Par ailleurs, Il y a des zones où les militaires ne laissent pas les journalistes aller. Lorsque le journaliste veut traverser, il est repoussé parce que ce sont des zones militaires. Impossible de circuler.
La guerre des chiffres
L’association Camasej mentionne également que lorsqu’un journaliste écrit par exemple dans un article de presse que les militaires ont brûlé 30 maisons, et qu’après vérification on constate qu’effectivement ces maisons ont été brûlées, l’auteur de l’article aura des menaces téléphoniques, verbales, des influences. Tout cela fait par des militaires.
Et si un journaliste écrit que les séparatistes sont descendus dans les villages, ont tabassé les populations, commis des dégâts, il sera aussi menacé par les leaders sécessionnistes. Des numéros inconnus vont l’appeler pour le menacer. « Le journaliste est entre le marteau et l’enclume. Il peut se faire broyer à tout moment ».

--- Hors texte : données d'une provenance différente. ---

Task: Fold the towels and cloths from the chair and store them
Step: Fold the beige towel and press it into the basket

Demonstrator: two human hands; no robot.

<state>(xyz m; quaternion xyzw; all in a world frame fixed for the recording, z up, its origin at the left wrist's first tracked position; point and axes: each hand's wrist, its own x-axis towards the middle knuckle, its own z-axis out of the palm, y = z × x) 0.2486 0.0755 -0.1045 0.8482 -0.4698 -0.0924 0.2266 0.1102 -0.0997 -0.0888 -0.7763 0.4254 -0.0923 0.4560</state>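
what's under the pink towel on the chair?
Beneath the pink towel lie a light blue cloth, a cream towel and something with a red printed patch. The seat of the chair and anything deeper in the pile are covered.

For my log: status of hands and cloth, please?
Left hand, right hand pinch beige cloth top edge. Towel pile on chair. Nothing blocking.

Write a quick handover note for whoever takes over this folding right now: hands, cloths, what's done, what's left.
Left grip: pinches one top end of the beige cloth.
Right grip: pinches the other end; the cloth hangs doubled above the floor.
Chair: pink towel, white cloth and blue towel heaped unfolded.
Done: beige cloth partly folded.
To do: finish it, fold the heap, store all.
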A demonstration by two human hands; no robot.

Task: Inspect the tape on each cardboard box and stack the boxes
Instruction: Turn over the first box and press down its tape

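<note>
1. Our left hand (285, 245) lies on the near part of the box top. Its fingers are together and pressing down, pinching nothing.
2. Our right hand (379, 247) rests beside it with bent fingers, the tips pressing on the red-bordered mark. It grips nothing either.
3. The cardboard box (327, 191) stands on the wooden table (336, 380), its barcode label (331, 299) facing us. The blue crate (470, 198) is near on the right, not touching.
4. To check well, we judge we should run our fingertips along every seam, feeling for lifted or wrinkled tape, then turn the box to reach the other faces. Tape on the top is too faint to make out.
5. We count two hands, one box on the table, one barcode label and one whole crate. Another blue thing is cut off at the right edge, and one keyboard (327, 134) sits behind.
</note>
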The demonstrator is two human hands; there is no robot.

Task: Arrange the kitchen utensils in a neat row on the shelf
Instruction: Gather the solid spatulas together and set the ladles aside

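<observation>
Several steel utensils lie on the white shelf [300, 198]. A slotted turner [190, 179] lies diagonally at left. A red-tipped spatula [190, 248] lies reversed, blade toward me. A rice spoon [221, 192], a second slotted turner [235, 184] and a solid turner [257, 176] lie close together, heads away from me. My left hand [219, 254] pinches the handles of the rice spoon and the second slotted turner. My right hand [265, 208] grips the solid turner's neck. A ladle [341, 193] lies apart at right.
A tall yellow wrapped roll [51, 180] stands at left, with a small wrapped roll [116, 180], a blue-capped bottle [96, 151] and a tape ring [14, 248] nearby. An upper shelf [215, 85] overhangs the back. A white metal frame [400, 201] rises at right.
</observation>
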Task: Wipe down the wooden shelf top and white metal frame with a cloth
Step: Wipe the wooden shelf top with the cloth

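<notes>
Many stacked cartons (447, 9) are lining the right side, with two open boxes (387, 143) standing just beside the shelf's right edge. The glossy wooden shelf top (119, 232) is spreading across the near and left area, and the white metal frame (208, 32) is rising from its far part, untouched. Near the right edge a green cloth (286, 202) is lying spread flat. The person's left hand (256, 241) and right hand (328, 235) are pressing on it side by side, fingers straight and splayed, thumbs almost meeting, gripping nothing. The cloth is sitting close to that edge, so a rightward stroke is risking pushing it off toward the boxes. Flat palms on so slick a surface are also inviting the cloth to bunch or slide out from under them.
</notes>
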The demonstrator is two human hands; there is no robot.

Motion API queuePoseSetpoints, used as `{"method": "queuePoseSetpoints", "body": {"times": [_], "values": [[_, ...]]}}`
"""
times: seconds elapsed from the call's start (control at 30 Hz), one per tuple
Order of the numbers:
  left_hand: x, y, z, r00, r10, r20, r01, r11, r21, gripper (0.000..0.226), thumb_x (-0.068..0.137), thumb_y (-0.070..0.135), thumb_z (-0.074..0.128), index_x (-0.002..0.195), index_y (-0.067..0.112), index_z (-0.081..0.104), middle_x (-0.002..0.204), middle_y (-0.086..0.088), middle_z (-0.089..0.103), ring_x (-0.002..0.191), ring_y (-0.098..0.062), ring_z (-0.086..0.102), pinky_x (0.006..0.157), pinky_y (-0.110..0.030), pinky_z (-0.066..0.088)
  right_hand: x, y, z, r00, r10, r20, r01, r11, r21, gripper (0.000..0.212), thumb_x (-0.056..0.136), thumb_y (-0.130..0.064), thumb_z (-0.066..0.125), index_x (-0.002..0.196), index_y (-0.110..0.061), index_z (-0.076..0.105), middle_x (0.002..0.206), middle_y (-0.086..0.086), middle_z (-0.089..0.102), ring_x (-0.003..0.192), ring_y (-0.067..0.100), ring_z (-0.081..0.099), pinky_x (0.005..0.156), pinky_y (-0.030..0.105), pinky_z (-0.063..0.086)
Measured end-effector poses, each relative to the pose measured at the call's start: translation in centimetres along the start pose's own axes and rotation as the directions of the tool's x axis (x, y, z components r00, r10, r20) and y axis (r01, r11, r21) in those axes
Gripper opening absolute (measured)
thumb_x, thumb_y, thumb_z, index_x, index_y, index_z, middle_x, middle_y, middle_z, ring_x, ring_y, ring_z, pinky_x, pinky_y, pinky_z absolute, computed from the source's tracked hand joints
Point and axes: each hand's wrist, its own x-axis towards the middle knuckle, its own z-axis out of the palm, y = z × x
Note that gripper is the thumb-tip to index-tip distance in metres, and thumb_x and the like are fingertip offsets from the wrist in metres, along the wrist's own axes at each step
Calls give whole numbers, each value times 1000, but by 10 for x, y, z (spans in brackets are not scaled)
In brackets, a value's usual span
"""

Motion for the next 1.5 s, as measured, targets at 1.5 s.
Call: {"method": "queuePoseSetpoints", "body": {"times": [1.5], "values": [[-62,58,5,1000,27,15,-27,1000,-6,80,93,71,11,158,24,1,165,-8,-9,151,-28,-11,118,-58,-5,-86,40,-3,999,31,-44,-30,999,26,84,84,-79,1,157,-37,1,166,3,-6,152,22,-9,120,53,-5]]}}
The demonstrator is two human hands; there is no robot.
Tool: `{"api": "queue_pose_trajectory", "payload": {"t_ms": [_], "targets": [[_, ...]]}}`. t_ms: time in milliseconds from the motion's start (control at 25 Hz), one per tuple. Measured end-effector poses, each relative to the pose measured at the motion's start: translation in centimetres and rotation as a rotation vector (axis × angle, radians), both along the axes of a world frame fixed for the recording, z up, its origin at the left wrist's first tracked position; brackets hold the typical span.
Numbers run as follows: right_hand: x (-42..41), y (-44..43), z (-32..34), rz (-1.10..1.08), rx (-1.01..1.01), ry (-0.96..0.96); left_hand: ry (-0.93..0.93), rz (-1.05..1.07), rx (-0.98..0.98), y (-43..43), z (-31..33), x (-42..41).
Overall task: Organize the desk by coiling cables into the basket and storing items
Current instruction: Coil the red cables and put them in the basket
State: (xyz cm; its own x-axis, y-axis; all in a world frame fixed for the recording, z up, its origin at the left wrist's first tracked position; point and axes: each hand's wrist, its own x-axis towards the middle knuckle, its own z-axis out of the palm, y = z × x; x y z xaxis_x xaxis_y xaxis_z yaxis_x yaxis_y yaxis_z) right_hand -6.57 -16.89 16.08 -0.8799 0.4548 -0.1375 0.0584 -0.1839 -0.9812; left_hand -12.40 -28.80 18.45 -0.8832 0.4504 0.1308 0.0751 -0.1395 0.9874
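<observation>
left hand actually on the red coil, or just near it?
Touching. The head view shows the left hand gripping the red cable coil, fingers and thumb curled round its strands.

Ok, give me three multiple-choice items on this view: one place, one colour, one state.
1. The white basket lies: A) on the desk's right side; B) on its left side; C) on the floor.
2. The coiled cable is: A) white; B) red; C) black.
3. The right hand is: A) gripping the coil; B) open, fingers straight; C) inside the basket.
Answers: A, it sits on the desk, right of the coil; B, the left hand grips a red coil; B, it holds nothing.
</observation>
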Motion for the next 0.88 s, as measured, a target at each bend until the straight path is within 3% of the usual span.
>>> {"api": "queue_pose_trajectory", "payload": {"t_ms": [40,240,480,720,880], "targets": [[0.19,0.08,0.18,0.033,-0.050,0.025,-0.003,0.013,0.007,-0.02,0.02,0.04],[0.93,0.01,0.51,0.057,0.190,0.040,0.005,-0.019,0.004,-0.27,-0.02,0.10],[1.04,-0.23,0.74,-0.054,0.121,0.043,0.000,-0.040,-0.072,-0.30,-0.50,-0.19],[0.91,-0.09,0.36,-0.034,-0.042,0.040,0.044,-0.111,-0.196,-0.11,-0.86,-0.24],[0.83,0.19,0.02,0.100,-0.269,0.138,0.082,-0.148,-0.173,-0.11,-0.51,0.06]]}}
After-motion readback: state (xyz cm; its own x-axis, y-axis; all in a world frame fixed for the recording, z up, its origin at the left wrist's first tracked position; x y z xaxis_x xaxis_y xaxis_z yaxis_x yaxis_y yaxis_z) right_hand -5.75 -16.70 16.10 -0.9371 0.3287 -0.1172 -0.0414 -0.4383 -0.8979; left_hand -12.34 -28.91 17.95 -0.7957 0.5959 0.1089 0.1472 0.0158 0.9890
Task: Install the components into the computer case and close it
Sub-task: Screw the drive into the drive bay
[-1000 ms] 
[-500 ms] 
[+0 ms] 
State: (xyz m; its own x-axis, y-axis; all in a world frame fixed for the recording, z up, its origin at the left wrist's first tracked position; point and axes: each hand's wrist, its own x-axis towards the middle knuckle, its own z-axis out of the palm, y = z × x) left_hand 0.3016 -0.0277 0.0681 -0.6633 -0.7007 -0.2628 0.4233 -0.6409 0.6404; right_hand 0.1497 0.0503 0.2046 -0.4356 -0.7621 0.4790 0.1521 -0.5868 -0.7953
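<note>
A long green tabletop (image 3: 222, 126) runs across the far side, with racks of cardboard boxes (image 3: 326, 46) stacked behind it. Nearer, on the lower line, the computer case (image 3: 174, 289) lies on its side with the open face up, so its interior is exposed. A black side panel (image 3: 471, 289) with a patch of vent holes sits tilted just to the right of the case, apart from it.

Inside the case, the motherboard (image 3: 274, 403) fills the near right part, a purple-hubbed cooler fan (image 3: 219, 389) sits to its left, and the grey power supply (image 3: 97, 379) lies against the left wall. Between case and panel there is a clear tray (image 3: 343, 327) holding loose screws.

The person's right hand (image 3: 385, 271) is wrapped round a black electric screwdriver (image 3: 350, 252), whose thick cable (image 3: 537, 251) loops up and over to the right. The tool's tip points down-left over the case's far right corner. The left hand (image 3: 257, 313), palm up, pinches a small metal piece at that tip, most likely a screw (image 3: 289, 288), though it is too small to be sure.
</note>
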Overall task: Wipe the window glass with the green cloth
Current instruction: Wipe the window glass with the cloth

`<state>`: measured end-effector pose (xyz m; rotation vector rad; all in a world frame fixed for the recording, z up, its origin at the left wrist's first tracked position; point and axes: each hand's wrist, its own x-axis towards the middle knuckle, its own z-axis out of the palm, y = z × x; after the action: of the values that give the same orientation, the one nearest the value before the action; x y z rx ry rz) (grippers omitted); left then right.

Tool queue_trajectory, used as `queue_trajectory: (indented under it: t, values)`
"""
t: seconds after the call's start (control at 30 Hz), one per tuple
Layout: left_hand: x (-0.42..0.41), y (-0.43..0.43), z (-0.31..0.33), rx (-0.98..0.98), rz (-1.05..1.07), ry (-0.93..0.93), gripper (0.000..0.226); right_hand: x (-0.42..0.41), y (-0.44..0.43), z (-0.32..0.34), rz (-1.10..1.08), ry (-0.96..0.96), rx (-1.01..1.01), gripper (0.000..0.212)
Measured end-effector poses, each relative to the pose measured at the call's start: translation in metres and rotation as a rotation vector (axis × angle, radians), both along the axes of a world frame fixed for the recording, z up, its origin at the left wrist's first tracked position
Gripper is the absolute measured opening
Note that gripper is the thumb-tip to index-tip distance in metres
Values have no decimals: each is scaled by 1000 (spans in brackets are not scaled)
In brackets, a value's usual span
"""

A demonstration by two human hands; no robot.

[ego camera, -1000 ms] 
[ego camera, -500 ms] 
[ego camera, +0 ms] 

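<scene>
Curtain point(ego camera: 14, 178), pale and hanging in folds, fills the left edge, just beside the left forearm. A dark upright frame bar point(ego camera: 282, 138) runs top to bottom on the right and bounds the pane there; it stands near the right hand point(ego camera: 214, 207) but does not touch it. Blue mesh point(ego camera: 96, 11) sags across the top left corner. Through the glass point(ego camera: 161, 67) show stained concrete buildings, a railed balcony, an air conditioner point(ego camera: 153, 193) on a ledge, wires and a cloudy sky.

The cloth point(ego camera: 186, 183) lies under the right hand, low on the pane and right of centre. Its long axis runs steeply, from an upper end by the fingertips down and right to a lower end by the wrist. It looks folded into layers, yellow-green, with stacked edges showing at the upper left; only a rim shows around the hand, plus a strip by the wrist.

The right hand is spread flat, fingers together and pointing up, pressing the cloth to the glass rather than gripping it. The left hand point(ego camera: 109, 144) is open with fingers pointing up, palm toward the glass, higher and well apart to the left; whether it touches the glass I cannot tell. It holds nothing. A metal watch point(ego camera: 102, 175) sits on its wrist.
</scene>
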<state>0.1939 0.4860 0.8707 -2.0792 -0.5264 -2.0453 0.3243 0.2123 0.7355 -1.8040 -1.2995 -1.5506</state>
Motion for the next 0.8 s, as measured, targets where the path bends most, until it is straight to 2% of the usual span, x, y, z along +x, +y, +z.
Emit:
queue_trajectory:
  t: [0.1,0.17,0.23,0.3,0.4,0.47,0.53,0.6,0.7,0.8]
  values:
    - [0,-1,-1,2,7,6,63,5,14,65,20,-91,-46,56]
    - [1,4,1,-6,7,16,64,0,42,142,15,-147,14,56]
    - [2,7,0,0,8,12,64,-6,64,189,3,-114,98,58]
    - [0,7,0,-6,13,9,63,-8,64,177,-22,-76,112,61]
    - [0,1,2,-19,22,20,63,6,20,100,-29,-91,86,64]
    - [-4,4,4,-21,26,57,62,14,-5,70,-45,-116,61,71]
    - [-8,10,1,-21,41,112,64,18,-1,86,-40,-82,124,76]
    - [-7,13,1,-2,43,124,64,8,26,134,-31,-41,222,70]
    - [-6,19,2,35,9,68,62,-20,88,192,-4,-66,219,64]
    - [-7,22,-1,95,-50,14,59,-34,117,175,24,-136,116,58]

Conséquence pour les informations qui viennent des régions anglophones, « soit on chante pour plaire aux militaires, soit on chante pour les séparatistes. Le journalisme d’investigation ne fait plus partie de l’agenda des journaux en régions anglophones parce que c’est dangereux », conclut Jude Viban.
Des journaux d’expression anglaise comme, The Post, The Guardian Post, et bien d’autres, ont réorienté leur ligne éditoriale vers l’actualité générale du pays. On n’y retrouve pas de reportages et enquêtes portant sur les villes anglophones comme Buéa, Limbé ou Bamenda, où se trouvent les sièges de ces journaux, et lieux de nombreux affrontements.
Au mois de janvier 2021, l’association des journalistes anglophones a confirmé l’enlèvement par des groupes armés du journaliste Fung John Ngun en service à la radio Ndefcam à Bamenda. L’association avait condamné cette atteinte à la liberté de la presse et au droit des professionnels des médias.
La liberté d’expression bafouée.
Selon la Charte de Munich, le journaliste a pour devoir, la recherche, la rédaction, le commentaire des évènements d’actualité. En ce moment il est impossible de les mettre en pratique dans les régions anglophones. Par ailleurs, l’insécurité à laquelle sont confrontés ces journalistes et qui les empêche de travailler, constitue une violation de la liberté d’expression.